Oggi Israele si specchia nei suoi nemici storici: Hamas, Hezbollah, gli ayatollah iraniani. Gli uni e gli altri non concepiscono altra soluzione al conflitto se non l’eliminazione totale del nemico. Di fatto, nella storia della ormai secolare contesa fra palestinesi e israeliani, il dato che spicca negli ultimi lustri è questo: entrambi i popoli si sono affidati a dirigenti politici la cui strategia è imperniata sulla guerra. Con la differenza che i palestinesi, che non abitano in uno Stato sovrano, hanno potuto votare una volta, nel 2006, mentre i cittadini israeliani hanno avuto molte occasioni per esprimere la propria volontà politica. Il fatto che Israele sia una democrazia dovrebbe essere considerata a questo punto come un’aggravante.
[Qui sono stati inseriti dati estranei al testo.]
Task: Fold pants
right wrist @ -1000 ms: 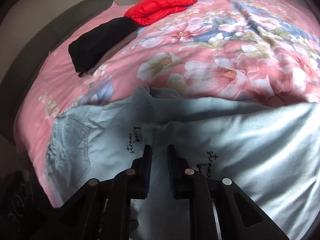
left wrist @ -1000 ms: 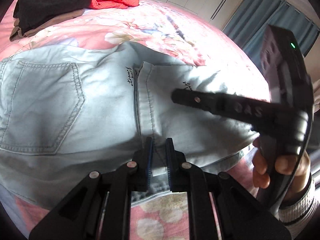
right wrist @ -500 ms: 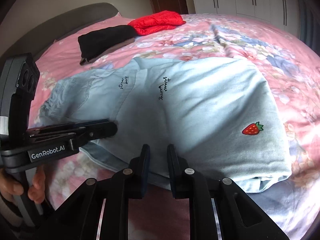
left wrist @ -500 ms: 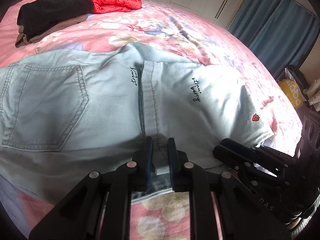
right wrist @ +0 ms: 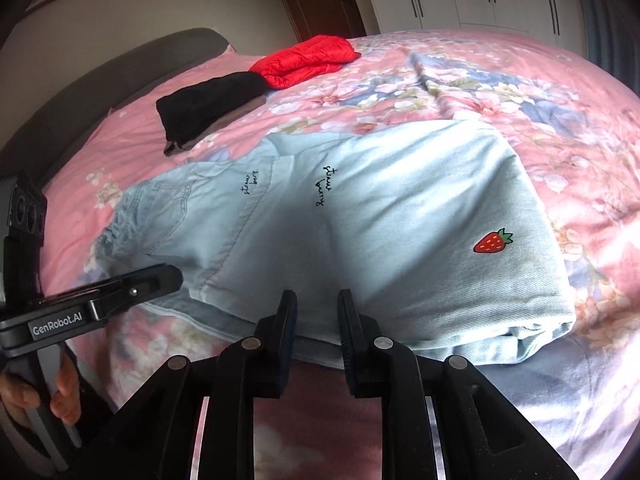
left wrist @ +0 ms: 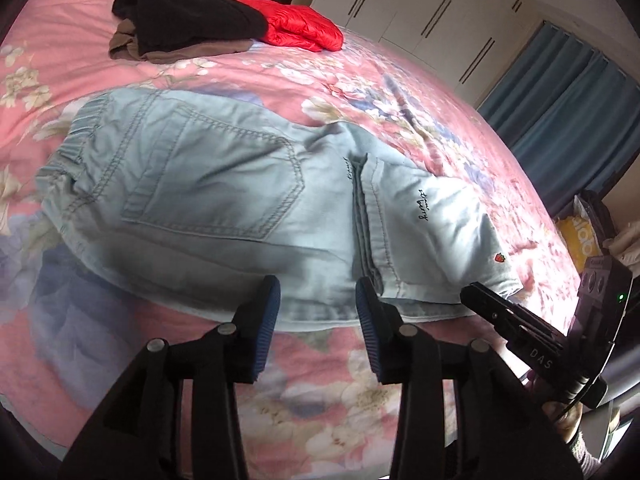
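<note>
pale blue denim fills the left wrist view: the folded pants [left wrist: 248, 200] lie flat on the pink flowered bed [left wrist: 400, 92], straight ahead of the left gripper [left wrist: 318, 300]. its fingers [left wrist: 266, 320] stand wide apart and hold nothing, their tips just short of the near hem, with the back pocket [left wrist: 216, 184] ahead and to the left of them. the fold edge of the upper layer runs forward from the right fingertip, and a small strawberry patch [left wrist: 499, 257] sits ahead and well to the right. farther right, the right gripper [left wrist: 476, 300] reaches in with its tip close to the near right corner of the pants. far ahead and to the left, a black garment [left wrist: 188, 20] lies on a brown one, with a red jacket [left wrist: 304, 30] touching it on the right.

from the right wrist, the right gripper [right wrist: 316, 300] points at the same pants [right wrist: 360, 220], its fingers [right wrist: 286, 320] a narrow gap apart and clamping nothing; whether the tips touch the near edge of the cloth cannot be told. the strawberry patch [right wrist: 493, 241] lies ahead and to the right of them, the black script just ahead. to the left, the left gripper [right wrist: 168, 280] shows side-on at the near left edge of the pants, held in a hand [right wrist: 36, 396]. well ahead and left lie the black garment [right wrist: 208, 104] and the red jacket [right wrist: 308, 60], near the grey headboard [right wrist: 100, 84].
</note>
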`<action>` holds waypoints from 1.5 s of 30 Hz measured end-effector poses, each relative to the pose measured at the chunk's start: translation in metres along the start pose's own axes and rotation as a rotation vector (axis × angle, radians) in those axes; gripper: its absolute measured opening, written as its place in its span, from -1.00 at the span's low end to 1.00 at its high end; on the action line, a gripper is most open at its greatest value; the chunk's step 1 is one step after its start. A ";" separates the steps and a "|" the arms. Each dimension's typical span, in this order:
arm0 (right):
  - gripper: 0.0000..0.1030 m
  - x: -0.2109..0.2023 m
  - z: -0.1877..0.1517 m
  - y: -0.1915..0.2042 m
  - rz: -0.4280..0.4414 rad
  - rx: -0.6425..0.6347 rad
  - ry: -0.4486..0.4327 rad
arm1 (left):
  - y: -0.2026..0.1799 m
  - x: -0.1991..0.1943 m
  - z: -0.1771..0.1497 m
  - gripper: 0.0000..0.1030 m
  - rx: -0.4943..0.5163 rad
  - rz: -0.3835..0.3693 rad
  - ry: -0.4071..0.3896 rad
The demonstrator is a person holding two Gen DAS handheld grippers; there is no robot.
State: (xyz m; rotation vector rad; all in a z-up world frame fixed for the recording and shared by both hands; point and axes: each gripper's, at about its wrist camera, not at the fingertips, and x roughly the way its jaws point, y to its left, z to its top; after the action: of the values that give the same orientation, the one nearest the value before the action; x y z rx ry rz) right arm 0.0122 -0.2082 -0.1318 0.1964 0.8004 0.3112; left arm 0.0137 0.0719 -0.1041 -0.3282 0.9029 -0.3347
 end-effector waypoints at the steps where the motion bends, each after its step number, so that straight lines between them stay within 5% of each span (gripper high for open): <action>1: -0.60 -0.004 -0.001 0.001 0.002 0.000 -0.010 | 0.009 -0.008 -0.001 -0.23 -0.037 -0.013 -0.009; 5: -0.59 -0.012 -0.009 0.005 0.023 0.012 -0.022 | 0.048 -0.030 -0.008 -0.16 -0.207 -0.092 -0.047; 11: -0.59 -0.014 -0.021 0.011 0.047 0.012 -0.009 | 0.084 -0.032 -0.013 -0.17 -0.393 -0.094 -0.065; 20: -0.59 -0.018 -0.022 0.011 0.067 0.029 -0.013 | 0.106 -0.015 -0.009 -0.17 -0.528 -0.109 -0.085; 29: -0.59 -0.016 -0.022 0.012 0.054 0.024 -0.006 | 0.120 0.003 0.025 -0.16 -0.536 -0.070 -0.104; 33: -0.59 -0.017 -0.023 0.015 0.048 0.013 -0.009 | 0.116 0.004 0.031 -0.32 -0.522 -0.025 -0.101; 34: -0.59 -0.017 -0.022 0.015 0.044 0.008 -0.011 | 0.114 0.005 0.032 -0.46 -0.513 0.000 -0.098; 45: -0.59 0.004 0.027 0.046 0.076 -0.099 -0.038 | 0.093 -0.003 0.041 -0.62 -0.344 0.077 -0.081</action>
State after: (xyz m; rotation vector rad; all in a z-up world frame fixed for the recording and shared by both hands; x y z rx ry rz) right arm 0.0253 -0.1650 -0.1030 0.1393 0.7388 0.4169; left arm 0.0588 0.1625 -0.1167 -0.6181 0.8896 -0.0926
Se tale è lo stato delle cose, dalle nostre parti possono poi accadere episodi al limite della comicità, come i ripetuti rifiuti del governo Meloni di applicare qualunque misura concreta contro Israele perché (udite, udite!), così facendo, si comprometterebbero le possibilità di dialogo: come se il governo israeliano avesse mai dato il minimo peso ai consigli o alle critiche degli alleati europei, come se le dichiarazioni di Antonio Tajani al Tg1 turbassero i sonni di Netanyahu o dei suoi accoliti, come Itamar Ben-Givr e Bezalel Smotrich (ministri rispettivamente della sicurezza nazionale e delle finanze, entrambi leader di piccoli partiti religiosi da cui dipende la maggioranza alla Knesset).
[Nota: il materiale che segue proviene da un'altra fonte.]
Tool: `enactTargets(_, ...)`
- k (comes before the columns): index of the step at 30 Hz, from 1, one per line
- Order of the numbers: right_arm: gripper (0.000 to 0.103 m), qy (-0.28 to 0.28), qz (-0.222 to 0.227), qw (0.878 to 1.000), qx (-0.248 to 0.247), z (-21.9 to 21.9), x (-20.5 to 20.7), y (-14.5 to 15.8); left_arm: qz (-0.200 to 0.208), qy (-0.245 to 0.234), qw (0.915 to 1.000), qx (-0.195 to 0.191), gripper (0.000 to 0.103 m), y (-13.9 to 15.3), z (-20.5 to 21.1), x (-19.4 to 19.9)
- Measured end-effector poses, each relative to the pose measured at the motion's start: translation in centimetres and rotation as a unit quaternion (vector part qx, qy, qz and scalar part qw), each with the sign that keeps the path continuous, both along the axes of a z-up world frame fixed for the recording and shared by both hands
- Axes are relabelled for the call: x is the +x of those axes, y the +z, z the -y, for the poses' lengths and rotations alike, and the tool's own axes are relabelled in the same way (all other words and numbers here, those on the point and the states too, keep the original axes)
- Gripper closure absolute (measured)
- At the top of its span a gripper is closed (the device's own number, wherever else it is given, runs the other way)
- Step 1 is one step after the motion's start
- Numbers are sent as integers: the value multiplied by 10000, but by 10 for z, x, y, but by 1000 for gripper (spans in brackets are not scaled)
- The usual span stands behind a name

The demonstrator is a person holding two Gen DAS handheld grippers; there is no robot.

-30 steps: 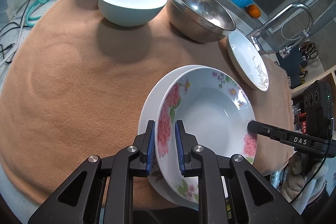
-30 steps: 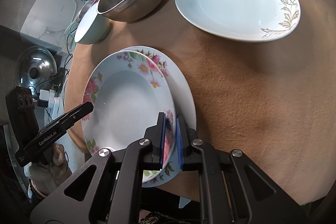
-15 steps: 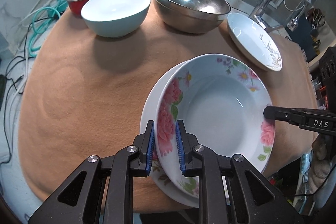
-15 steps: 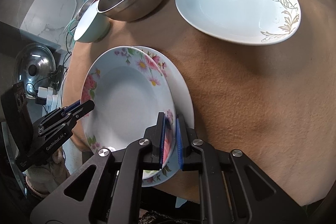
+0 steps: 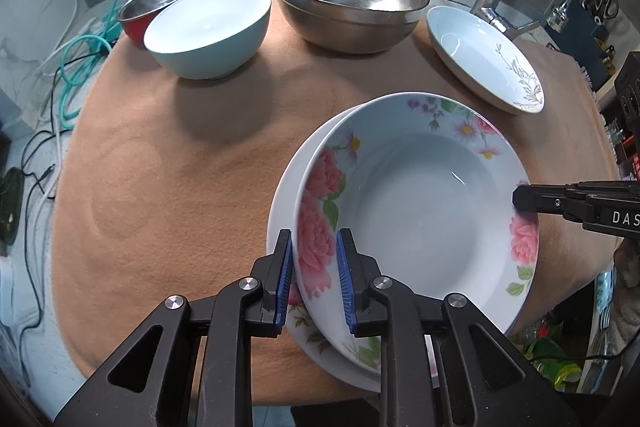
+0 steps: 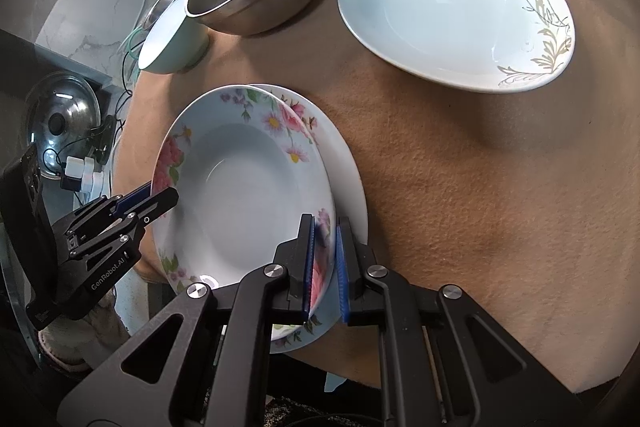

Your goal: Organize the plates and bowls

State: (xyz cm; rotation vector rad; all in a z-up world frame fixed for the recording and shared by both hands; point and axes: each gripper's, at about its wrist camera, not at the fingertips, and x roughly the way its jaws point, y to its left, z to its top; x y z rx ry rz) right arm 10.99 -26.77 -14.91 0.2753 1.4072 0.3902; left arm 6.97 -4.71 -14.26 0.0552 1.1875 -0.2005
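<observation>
- Tan cloth (image 5: 168,163) covers your bench; bowls line its far edge.
- Your left gripper (image 5: 313,277) straddles the floral plate's (image 5: 420,223) rim, pads slightly apart.
- Your right gripper (image 6: 323,269) pinches its opposite rim above a second plate (image 6: 348,183) near the front edge.

left claw (image 5: 313,279) loosening, upper plate (image 5: 416,223) tilted

Floral plate (image 5: 420,223), deep, white with pink roses on the rim, tilted over a second floral plate (image 5: 280,211) flat on the tan cloth. Gold-leaf plate (image 5: 480,67) well apart toward the tap. Behind, in a row: steel bowl (image 5: 352,3), mint bowl (image 5: 208,31), red bowl (image 5: 156,7), all upright and empty, the last two touching.
</observation>
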Motion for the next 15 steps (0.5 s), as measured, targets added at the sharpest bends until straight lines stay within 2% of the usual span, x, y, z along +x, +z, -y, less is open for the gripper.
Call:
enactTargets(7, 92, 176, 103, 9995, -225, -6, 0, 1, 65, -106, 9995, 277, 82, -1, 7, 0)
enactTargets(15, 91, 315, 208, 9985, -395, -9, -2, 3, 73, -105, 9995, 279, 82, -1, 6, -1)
Primo Levi invitava a considerare, meditare, ricordare. Gaza non è Auschwitz, d’accordo, ed è bene evitare confusioni improprie. Non di meno, i 1200 israeliani uccisi il 7 ottobre – a cui bisogna aggiungere gli ostaggi morti nei mesi seguenti – e i 60.000 palestinesi uccisi dall’8 ottobre in poi hanno eguale titolo per essere ricordati il 27 gennaio. Questa è la ragion d’essere del Giorno della Memoria: che non è riducibile alla semplice commemorazione delle vittime di uno sterminio fra i tanti perpetrati nella storia umana, ma rivolge ai contemporanei un monito solenne contro gli abominî prodotti dalla negazione dell’umanità dell’altro – la grande lezione che ci ha lasciato Primo Levi. Non ci illudiamo che all’interno dello Stato di Israele qualcuno sia d’accordo. Ma confidiamo che l’ebraismo della Diaspora possa esprimere posizioni diverse.